Second-half 2020 and 2021 Accomplishments

In March 2021, the Hong Kong Department of Health approved QINLOCK in Hong Kong for the treatment of adult patients with advanced GIST who have received prior treatment with imatinib, sunitinib, and regorafenib.

In December 2020, we announced dosing of the first patient with QINLOCK in Greater China for the second-line GIST registrational bridging study.

In August 2020, the NMPA granted priority review for the New Drug Application (NDA) for QINLOCK for the treatment of fourth-line GIST.

In July 2020, the NMPA accepted the NDA submission of QINLOCK for the treatment of fourth-line GIST.
Anticipated 2021 Zai Milestone

Potential NMPA approval and commercial launch of QINLOCK for the treatment of fourth-line GIST in the first half.
Anticipated 2021 Partner Milestone

Obtain topline data from the INTRIGUE Phase 3 study of QINLOCK in patients with second-line GIST in the second half.
Odronextamab

Odronextamab is a bispecific monoclonal antibody designed to trigger tumor killing by linking and activating a cytotoxic T-cell (binding to CD3) to a lymphoma cell (binding to CD20).

Anticipated 2021 Zai Milestone

Enroll the first patient in Greater China in the global Phase 2 potentially pivotal program in the first half, subject to feedback from the U.S. Food and Drug Administration (FDA).
Anticipated 2021 Partner Milestones

Complete enrollment of the Phase 2 potentially pivotal program in B-cell non-Hodgkin lymphoma (B-NHL).

Initiate confirmatory OLYMPIA Phase 3 trials in combination with chemotherapy in follicular lymphoma (FL) and diffuse large B-cell lymphoma (DLBCL) and explore other combination opportunities.

Initiate development of a subcutaneous formulation.
Repotrectinib

Repotrectinib is a next-generation tyrosine kinase inhibitor (TKI) designed to effectively target ROS1 and TRK A/B/C, with the potential to treat TKI-naïve or TKI-pretreated patients.

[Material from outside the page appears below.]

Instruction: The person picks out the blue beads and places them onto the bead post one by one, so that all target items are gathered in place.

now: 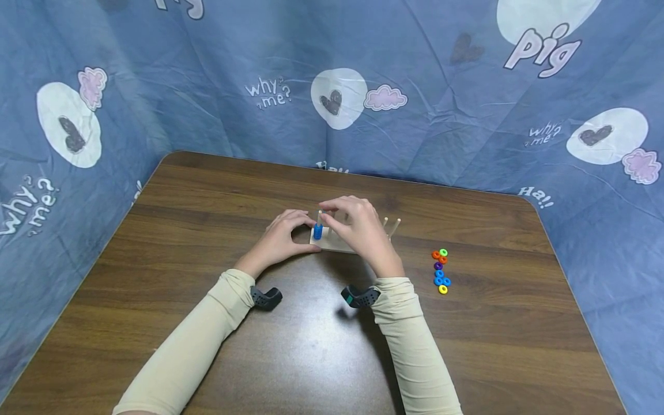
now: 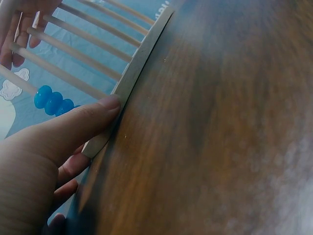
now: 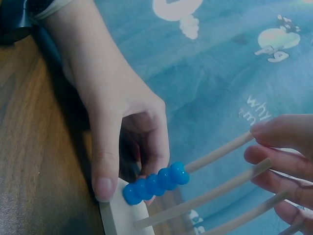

Anticipated 2021 Zai Milestone

Enroll the first patient in Greater China in the global TRIDENT-1 Phase 2 registrational study in the first half.
Anticipated 2021 Partner Milestones

Plan to discuss the regulatory path of repotrectinib in patients with TKI-naïve ROS1-positive NSCLC with the FDA in the first half.

Initiate a Phase 2 combination study in KRAS-mutant NSCLC.

Provide clinical data updates from cohorts of the ongoing TRIDENT-1 study in the second half.
MARGENZA (Margetuximab)

MARGENZA is an Fc-optimized monoclonal antibody that targets the human epidermal growth factor receptor 2 (HER2).

Second-half 2020 Accomplishments

In December 2020, our partner MacroGenics announced that the FDA approved MARGENZA, in combination with chemotherapy, for the treatment of adult patients with metastatic HER2-positive breast cancer who have received two or more prior anti-HER2 regimens, at least one of which was for metastatic disease.

In October 2020, we announced dosing of the first patient in Greater China in the global MAHOGANY study evaluating margetuximab as an investigational agent in combination with a checkpoint inhibitor, with or without chemotherapy, as a potential first-line treatment for patients with HER2-positive gastric cancer or gastroesophageal junction (GEJ) cancer.
Anticipated 2021 Zai Milestone

Submit an NDA for pretreated metastatic HER2-positive breast cancer.
Anticipated 2021 Partner Milestones

Obtain initial data from Module A of the MAHOGANY study.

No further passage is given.